◆ Your assignment
Beginning with the line that holds "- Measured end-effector" in the data below, give again every line through the one that holds "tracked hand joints", exactly as written.

• • • • • • •

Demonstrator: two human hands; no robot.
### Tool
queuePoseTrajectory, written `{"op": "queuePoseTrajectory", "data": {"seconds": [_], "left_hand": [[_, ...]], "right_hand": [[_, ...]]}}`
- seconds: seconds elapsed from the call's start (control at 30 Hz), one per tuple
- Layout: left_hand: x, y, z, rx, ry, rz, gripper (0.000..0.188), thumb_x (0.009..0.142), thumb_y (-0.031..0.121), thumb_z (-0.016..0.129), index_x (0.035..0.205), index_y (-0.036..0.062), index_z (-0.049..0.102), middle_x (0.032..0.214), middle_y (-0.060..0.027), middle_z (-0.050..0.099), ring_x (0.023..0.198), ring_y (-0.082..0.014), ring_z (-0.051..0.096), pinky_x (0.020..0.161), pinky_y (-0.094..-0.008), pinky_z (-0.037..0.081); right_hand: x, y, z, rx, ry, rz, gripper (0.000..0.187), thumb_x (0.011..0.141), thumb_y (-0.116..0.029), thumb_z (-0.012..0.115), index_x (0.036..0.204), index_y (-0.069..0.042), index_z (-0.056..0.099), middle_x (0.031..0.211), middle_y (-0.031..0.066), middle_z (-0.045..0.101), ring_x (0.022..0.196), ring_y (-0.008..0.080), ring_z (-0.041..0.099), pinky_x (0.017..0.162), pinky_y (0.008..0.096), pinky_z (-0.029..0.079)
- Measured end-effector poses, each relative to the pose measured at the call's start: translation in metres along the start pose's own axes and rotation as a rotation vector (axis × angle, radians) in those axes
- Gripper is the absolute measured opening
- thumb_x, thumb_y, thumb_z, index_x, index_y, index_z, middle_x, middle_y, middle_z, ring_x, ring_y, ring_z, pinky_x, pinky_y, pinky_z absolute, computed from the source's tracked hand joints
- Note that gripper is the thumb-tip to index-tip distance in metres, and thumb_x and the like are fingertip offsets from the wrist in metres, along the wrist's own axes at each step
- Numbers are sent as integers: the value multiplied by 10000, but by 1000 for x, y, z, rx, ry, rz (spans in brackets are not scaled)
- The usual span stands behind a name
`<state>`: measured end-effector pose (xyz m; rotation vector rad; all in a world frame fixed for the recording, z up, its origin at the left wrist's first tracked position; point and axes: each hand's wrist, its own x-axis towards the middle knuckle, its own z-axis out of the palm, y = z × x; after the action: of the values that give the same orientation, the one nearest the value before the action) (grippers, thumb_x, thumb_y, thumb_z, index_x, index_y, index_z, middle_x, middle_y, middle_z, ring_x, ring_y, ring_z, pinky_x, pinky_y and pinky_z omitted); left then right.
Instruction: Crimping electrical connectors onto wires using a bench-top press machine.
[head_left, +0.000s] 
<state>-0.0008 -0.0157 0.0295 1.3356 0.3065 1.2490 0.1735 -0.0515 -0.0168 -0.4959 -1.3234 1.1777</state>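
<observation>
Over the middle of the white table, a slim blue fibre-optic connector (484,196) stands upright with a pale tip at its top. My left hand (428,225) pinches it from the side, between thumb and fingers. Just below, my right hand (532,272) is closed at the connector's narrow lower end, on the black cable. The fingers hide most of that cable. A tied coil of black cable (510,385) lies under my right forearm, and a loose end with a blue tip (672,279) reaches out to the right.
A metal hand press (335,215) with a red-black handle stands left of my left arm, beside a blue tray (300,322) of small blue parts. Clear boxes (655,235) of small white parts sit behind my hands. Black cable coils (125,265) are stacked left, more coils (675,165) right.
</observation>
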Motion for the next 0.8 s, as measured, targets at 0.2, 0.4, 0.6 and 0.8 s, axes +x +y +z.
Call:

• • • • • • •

◆ Answer to the exercise
- Measured end-effector poses, each relative to the pose measured at the call's start: translation in metres along the start pose's own axes and rotation as a rotation vector (axis × angle, radians) in those axes
- Gripper is the absolute measured opening
- thumb_x, thumb_y, thumb_z, index_x, index_y, index_z, middle_x, middle_y, middle_z, ring_x, ring_y, ring_z, pinky_x, pinky_y, pinky_z absolute, computed from the source's tracked hand joints

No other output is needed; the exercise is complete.